Repeat the full listing exactly.

Given material START

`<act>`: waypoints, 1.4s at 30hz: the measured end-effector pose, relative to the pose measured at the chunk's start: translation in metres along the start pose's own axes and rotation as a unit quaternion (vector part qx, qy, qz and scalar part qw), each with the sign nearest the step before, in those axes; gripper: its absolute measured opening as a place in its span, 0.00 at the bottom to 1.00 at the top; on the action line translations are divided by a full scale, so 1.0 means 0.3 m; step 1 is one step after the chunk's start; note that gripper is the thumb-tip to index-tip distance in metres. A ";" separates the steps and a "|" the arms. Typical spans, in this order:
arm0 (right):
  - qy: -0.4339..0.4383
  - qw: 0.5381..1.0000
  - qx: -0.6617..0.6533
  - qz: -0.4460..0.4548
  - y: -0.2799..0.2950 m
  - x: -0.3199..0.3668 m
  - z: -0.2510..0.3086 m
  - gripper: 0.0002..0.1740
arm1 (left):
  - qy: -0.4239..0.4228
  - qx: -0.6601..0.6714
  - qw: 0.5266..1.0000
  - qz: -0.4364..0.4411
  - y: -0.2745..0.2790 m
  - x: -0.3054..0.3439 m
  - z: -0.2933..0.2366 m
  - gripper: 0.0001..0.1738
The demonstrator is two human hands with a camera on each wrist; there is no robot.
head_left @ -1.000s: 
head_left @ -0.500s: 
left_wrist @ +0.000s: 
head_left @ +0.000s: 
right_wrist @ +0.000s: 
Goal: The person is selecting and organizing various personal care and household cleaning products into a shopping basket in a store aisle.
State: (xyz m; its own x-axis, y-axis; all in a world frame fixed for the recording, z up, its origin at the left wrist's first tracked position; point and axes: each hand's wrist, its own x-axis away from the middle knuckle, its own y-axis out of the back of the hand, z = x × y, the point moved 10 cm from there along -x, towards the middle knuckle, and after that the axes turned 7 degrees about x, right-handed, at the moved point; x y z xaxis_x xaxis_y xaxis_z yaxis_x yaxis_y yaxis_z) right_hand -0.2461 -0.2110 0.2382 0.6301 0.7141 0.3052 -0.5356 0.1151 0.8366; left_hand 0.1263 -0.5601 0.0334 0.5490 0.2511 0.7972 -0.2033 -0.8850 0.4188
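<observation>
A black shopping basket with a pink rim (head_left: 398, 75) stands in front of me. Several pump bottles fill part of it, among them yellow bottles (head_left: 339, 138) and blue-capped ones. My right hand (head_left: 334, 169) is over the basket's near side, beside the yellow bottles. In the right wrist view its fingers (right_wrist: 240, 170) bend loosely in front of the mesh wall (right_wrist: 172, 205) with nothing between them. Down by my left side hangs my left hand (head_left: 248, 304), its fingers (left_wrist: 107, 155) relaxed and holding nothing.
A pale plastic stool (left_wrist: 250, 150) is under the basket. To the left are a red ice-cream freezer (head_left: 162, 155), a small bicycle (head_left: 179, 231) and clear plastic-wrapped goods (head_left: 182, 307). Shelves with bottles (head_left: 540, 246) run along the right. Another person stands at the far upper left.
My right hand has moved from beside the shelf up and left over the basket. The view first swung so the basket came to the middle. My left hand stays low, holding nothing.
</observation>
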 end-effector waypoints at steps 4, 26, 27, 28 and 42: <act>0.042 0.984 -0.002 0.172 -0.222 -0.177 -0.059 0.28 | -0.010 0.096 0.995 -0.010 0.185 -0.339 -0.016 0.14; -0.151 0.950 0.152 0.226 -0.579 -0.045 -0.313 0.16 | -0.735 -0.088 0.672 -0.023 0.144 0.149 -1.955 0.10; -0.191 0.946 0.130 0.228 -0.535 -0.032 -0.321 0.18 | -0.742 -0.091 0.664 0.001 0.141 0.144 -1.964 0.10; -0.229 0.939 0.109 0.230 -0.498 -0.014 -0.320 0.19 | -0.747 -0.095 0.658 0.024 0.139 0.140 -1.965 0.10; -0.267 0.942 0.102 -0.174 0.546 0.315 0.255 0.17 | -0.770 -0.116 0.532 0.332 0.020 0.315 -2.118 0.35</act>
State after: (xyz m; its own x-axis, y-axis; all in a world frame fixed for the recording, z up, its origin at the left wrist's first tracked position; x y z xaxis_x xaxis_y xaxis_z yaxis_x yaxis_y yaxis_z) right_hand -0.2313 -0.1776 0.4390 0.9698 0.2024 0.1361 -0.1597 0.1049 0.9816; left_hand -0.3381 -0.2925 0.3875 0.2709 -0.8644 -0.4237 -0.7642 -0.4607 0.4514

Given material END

Task response
`<act>`: waypoints, 1.4s at 30hz: the measured end-effector pose, relative to the pose measured at the chunk's start: translation in metres along the start pose's own axes and rotation as a unit quaternion (vector part qx, qy, qz and scalar part qw), each with the sign nearest the step before, in those axes; gripper: its absolute measured opening as a place in its span, 0.00 at the bottom to 1.00 at the top; on the action line translations are divided by a full scale, so 1.0 means 0.3 m; step 1 is one step after the chunk's start; note that gripper is the thumb-tip to index-tip distance in metres. A ";" separates the steps and a "|" the arms. Typical spans, in this order:
arm0 (right):
  - qy: -0.4339..0.4383
  - qw: 0.5381..1.0000
  - qx: -0.6617..0.6533
  - qz: -0.4460..0.4548
  - y: -0.2799..0.2950 m
  - x: -0.3199..0.3668 m
  - z: -0.2510..0.3086 m
  - gripper: 0.0002..0.1740
arm1 (left):
  - qy: -0.4239..0.4228
  - qx: -0.6601..0.6714
  - qw: 0.5266..1.0000
  - qz: -0.4364..0.4411
  - y: -0.2745..0.2790 m
  - x: -0.3054..0.3439 m
  - z: -0.2933..0.2366 m
  - gripper: 0.0001..0.1738
The demonstrator is two human hands with a camera on each wrist; there is no robot.
head_left @ -1.000s: 
head_left @ -0.500s: 
left_wrist @ +0.000s: 
head_left @ +0.000s: 
right_wrist @ +0.000s: 
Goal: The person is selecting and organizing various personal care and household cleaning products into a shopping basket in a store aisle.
State: (xyz m; its own x-axis, y-axis; all in a world frame fixed for the recording, z up, its origin at the left wrist's first tracked position; point and axes: each hand's wrist, its own x-axis away from the middle knuckle, its own y-axis out of the back of the hand, z = x × y, the point moved 10 cm from there along -x, towards the middle knuckle, and after that the axes turned 7 degrees about x, right-handed, at the moved point; x y z xaxis_x xaxis_y xaxis_z yaxis_x yaxis_y yaxis_z) right_hand -0.2461 -0.2110 0.2382 0.6301 0.7141 0.3052 -0.5356 0.1151 0.8366; left_hand 0.1263 -0.5601 0.0334 0.5490 0.2511 0.7972 -0.2033 -0.8850 0.4188
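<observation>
A black shopping basket with a pink rim (head_left: 398, 75) stands in front of me. Several pump bottles fill part of it, among them yellow bottles (head_left: 339, 138) and blue-capped ones. My right hand (head_left: 334, 169) is over the basket's near side, beside the yellow bottles. In the right wrist view its fingers (right_wrist: 240, 170) bend loosely in front of the mesh wall (right_wrist: 172, 205) with nothing between them. Down by my left side hangs my left hand (head_left: 248, 304), its fingers (left_wrist: 107, 155) relaxed and holding nothing.
A pale plastic stool (left_wrist: 250, 150) is under the basket. To the left are a red ice-cream freezer (head_left: 162, 155), a small bicycle (head_left: 179, 231) and clear plastic-wrapped goods (head_left: 182, 307). Shelves with bottles (head_left: 540, 246) run along the right. Another person stands at the far upper left.
My right hand has moved from beside the shelf up and left over the basket. The view first swung so the basket came to the middle. My left hand stays low, holding nothing.
</observation>
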 end-effector waypoints at steps 4, 26, 27, 28 and 42: <act>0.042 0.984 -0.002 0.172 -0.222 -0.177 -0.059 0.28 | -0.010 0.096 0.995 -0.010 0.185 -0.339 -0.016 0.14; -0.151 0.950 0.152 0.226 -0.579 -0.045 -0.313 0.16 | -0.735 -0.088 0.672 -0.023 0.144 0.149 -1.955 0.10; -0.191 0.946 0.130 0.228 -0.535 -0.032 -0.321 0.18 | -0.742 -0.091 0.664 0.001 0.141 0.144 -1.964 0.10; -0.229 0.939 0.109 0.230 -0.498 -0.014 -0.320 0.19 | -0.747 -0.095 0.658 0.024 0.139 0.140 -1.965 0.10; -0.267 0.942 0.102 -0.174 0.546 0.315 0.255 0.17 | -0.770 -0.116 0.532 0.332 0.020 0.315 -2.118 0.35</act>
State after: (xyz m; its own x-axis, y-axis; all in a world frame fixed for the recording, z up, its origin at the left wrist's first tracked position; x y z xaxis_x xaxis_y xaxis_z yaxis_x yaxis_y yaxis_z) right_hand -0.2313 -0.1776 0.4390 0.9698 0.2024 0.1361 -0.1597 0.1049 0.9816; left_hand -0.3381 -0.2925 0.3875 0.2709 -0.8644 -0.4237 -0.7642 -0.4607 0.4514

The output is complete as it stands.